Sometimes you put yourself where you can focus on the blooming flower.
Photo of Vatican courtyard
I didn’t fix my eyes on one thing.
But then, I tend to do that a lot.
Basilica of Saint Paul Outside the Walls, Rome, Italy
Play.
People talk about the lack of opportunity to play.
I think there is a lack of definitions.
Photo at St Peter’s Basilica, Vatican City, Italy
There are shops that sell things that you always think you need. For instance, there could be a reality where I have giant head in my house.
But it is probably more profitable for me to imagine uses for this head than to collect another thing I actually could fit into my house.
Photo of shop near the Vatican
I spoke with an Italian in English. I felt self-centered when she asked me to slow down a little bit. I was thinking I should have been more mindful and done that anyway.
It’s easy to be overseas and “forget where you are” and think everyone speaks English. But then when you get back to work, you may be wishing you could forget where you are and be someplace else.

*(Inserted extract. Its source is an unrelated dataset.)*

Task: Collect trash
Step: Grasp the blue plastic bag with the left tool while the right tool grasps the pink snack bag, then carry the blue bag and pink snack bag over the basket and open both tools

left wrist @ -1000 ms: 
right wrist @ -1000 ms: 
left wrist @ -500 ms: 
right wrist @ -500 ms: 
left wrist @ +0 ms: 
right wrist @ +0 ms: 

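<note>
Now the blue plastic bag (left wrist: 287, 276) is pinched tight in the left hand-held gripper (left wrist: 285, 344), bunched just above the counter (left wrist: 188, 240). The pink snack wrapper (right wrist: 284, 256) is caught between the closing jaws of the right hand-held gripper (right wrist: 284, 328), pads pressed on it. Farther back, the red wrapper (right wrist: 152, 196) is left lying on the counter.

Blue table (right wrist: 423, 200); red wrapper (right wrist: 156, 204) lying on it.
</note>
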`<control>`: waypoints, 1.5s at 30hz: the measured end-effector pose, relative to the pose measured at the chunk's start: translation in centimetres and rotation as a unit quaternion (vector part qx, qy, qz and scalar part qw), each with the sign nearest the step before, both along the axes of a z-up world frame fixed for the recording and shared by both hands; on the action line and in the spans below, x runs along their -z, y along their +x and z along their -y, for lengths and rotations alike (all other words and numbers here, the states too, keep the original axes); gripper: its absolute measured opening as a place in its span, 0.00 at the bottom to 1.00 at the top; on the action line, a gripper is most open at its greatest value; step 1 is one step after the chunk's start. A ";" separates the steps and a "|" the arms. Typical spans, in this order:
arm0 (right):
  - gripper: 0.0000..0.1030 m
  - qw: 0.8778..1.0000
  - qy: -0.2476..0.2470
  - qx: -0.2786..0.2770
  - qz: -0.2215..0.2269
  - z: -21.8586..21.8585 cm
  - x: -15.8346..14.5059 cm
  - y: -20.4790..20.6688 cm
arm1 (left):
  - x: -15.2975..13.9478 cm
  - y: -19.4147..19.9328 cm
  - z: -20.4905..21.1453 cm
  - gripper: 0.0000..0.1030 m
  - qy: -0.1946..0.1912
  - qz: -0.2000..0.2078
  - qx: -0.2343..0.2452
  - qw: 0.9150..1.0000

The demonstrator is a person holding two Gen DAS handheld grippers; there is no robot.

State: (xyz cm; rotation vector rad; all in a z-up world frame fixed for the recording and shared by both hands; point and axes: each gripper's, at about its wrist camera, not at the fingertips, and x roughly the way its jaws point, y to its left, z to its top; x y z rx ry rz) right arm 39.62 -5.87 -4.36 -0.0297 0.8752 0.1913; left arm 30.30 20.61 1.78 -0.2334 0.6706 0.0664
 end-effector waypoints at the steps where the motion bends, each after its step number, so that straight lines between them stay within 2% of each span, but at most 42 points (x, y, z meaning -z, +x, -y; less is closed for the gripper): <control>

I liked the roads in Rome that made it seem like you were being invited some place if you just keep your eyes ahead of you.
Now, I look at the picture and I keep seeing a snakeskin road and something about that seems inviting, too.
So this is Italian hot chocolate. It is actual chocolate. It never had to become a powder through a soul sucking process.
It is rich and real. But bitter. At least to my sensibilities. I looked at the one little sugar packet and wondered if I should be real and express what my tastes wanted.
Why is it that there is not always enough sweetness to appreciate the richness of the bitter?